### What you should do
Show, from the entries below, every line in which "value" appears.

Items listed in a dataset
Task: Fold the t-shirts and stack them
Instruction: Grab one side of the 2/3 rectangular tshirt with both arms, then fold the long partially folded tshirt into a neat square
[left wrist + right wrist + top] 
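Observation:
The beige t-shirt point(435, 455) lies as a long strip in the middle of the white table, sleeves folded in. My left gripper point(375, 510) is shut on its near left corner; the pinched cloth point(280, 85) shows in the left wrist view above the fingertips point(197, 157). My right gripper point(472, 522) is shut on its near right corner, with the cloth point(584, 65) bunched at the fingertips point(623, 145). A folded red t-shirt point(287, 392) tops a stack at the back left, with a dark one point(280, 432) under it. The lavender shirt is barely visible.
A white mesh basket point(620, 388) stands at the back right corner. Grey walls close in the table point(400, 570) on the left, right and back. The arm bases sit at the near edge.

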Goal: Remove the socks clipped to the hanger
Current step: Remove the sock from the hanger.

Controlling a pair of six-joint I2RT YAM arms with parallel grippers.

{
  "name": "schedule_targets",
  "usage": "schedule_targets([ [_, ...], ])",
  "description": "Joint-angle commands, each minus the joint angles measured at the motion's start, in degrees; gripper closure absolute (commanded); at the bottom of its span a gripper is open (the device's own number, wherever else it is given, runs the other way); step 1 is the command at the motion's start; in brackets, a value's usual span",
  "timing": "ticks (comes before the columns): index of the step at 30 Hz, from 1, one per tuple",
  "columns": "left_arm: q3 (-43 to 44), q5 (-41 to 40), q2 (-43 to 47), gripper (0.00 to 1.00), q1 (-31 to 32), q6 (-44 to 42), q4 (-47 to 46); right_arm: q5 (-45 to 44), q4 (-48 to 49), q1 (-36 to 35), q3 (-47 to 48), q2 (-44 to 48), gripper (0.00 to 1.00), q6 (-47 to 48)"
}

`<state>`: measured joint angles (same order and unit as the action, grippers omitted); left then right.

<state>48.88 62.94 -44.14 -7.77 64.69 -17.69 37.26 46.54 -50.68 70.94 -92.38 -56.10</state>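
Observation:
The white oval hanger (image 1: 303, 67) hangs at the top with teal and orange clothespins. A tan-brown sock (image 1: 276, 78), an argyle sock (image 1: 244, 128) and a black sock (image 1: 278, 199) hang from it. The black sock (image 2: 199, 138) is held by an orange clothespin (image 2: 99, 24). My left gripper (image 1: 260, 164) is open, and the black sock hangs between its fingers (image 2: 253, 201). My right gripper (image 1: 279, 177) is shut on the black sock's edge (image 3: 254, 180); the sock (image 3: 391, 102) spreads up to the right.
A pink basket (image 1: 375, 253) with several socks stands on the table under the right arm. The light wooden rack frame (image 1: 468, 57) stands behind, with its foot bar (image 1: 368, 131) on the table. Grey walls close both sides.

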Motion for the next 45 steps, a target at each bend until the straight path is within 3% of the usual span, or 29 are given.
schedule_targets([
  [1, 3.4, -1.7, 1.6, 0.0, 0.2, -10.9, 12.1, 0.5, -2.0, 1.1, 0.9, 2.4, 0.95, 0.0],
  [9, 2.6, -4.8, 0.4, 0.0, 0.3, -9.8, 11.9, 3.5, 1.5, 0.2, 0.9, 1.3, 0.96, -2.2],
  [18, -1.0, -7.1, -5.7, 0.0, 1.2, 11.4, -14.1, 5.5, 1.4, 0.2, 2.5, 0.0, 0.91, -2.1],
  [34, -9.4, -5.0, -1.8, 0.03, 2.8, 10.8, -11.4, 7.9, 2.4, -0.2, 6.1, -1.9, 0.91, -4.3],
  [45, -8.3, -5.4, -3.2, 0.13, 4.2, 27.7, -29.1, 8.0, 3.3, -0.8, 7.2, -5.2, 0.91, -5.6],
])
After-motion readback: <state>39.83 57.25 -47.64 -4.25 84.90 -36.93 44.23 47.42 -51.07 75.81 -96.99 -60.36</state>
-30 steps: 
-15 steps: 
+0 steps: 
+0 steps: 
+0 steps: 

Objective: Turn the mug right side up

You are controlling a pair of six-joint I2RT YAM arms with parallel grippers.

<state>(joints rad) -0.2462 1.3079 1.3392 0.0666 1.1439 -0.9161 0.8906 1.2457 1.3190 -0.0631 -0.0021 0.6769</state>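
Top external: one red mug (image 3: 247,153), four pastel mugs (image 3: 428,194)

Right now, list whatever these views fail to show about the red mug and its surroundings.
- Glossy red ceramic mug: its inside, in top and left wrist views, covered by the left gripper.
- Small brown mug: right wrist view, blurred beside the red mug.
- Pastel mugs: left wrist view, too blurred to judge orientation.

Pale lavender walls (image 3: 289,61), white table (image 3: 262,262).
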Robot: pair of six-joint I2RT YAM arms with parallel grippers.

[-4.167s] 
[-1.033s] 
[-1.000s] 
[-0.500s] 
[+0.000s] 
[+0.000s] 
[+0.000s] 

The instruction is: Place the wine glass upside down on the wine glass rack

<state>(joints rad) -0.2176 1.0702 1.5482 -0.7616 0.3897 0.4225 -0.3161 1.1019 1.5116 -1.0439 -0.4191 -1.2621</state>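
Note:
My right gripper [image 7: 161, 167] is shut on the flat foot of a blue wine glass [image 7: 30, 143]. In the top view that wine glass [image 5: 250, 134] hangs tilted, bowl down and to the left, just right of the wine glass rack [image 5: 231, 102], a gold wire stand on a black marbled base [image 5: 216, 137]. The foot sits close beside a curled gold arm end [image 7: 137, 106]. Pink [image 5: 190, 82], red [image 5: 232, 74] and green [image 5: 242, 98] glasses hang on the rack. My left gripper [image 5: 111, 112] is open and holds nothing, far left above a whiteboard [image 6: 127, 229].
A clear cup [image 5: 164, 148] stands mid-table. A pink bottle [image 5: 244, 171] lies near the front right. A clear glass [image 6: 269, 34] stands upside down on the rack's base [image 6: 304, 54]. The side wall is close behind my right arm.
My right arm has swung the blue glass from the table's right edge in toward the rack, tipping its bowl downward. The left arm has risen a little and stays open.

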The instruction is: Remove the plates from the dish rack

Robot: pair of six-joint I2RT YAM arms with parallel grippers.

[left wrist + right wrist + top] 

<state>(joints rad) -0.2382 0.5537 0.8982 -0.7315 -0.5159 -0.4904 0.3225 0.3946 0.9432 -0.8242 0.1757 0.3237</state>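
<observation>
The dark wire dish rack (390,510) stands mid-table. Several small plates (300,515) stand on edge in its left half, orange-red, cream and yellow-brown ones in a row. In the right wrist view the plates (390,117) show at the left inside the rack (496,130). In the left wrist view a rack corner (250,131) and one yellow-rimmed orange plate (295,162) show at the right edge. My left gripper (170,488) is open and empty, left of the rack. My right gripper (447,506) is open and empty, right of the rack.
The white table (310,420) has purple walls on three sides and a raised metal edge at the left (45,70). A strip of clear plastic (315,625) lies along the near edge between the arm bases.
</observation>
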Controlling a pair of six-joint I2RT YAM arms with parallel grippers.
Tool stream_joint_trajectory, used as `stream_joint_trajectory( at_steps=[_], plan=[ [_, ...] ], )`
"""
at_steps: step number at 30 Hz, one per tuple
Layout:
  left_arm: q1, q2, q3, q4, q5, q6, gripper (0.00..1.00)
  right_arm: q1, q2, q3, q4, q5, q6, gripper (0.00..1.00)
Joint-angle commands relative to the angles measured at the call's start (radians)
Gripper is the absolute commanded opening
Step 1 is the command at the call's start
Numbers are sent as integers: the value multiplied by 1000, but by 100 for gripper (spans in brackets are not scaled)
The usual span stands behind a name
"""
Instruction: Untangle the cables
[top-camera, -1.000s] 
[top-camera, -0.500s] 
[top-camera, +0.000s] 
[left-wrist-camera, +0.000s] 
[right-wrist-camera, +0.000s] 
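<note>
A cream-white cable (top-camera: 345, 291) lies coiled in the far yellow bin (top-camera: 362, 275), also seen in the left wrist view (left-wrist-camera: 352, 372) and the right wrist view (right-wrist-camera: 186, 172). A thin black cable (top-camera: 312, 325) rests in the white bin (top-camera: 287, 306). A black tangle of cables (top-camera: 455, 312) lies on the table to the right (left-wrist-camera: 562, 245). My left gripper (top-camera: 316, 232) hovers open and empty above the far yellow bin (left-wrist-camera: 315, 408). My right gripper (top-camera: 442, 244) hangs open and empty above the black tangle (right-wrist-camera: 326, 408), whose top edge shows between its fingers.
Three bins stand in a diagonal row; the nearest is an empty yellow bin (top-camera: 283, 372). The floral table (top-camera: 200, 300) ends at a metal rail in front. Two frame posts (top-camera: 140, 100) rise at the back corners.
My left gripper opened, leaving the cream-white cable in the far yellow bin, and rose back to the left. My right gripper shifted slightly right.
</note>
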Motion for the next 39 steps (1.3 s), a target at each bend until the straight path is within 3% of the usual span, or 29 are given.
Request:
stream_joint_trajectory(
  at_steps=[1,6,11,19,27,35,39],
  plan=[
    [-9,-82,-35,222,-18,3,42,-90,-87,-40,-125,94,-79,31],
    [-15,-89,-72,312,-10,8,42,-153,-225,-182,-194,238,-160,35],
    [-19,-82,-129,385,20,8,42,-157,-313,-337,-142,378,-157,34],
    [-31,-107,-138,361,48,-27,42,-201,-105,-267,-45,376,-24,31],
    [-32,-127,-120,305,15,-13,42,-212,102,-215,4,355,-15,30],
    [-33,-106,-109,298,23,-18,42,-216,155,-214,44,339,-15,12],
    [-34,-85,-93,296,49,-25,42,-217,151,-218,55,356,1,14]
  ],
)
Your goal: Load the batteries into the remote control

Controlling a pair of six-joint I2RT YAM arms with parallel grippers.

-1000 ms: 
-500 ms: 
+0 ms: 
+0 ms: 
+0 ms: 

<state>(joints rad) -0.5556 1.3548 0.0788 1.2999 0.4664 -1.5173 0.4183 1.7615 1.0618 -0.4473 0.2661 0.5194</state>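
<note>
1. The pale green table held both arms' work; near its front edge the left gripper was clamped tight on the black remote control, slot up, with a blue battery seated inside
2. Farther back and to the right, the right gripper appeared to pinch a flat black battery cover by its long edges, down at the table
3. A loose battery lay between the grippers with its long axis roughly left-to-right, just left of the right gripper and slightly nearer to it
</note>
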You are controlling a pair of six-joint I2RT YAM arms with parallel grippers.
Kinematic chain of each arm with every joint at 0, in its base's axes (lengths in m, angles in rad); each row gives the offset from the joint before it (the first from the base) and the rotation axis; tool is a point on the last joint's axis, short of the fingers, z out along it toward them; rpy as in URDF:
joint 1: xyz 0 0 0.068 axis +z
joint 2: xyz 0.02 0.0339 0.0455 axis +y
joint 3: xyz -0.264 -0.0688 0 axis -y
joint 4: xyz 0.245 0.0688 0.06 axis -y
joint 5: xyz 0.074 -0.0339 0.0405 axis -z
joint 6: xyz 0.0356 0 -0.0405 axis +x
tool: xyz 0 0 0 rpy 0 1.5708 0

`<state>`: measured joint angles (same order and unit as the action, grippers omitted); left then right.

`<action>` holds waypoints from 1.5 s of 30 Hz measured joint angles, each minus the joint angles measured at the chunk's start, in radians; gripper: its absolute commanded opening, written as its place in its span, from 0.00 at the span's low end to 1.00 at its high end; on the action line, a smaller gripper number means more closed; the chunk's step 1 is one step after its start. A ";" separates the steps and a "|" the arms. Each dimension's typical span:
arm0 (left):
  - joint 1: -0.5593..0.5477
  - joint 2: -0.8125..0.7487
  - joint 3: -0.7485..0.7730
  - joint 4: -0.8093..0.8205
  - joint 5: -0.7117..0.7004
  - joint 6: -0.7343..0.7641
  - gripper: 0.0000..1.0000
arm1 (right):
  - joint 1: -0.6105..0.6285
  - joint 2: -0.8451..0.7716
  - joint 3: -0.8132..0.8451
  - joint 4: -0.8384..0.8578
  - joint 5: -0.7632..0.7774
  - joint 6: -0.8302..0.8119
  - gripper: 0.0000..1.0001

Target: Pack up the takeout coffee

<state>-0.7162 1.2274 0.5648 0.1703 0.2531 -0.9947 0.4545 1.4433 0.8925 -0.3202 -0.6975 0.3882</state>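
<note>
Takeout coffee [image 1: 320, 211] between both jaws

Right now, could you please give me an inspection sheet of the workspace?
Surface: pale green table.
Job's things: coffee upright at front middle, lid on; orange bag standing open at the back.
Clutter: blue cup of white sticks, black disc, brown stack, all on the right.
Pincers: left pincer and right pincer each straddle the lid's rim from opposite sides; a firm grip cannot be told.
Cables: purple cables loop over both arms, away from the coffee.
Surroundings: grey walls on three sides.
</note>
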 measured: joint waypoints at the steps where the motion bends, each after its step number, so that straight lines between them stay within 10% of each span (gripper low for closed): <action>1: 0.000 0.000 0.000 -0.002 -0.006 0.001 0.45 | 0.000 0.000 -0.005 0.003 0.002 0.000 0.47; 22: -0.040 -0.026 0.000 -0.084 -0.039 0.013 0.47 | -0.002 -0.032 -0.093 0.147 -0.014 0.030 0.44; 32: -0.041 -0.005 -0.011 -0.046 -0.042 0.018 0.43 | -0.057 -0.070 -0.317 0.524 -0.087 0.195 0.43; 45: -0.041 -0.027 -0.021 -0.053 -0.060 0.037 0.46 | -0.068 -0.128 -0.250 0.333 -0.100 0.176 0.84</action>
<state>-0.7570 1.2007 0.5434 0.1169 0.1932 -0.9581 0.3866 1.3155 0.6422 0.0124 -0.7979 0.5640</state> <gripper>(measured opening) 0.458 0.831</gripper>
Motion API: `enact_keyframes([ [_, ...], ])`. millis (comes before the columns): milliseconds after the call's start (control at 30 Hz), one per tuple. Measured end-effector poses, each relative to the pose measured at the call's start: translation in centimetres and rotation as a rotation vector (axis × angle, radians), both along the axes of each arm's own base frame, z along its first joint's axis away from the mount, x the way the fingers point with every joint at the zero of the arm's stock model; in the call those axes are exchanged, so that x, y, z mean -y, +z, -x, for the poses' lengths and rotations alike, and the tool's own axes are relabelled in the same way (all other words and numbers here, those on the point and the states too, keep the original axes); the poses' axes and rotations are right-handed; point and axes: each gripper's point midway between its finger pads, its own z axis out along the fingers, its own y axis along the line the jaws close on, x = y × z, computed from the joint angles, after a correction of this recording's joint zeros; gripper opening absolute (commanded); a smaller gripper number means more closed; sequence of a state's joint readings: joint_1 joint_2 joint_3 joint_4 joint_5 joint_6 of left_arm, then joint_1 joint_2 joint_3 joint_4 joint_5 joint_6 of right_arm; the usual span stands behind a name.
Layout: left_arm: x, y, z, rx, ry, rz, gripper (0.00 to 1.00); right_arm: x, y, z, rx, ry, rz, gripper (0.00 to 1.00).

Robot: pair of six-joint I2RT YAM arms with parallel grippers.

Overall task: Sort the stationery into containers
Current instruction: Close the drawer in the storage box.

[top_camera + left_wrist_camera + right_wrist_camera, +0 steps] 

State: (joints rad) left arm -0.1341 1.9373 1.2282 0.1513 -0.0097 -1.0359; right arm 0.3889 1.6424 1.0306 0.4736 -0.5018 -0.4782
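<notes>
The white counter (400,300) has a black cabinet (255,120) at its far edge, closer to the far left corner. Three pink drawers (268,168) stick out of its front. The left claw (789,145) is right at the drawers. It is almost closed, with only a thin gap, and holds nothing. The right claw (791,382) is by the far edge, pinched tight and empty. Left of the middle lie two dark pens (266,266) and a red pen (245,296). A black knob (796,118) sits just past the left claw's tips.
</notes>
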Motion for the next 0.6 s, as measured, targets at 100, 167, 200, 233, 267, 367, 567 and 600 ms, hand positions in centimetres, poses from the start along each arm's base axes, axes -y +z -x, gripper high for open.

### Result of this exercise
  "description": "Joint-angle commands, each minus the joint angles measured at the motion's start, in degrees; gripper closure absolute (commanded); at the bottom of its span a gripper is open (the device's own number, wherever else it is given, runs the other way); step 1 is the command at the motion's start; in brackets, a value's usual span",
Numbers are sent as integers: the value multiplied by 1000, but by 100 for gripper (spans in brackets are not scaled)

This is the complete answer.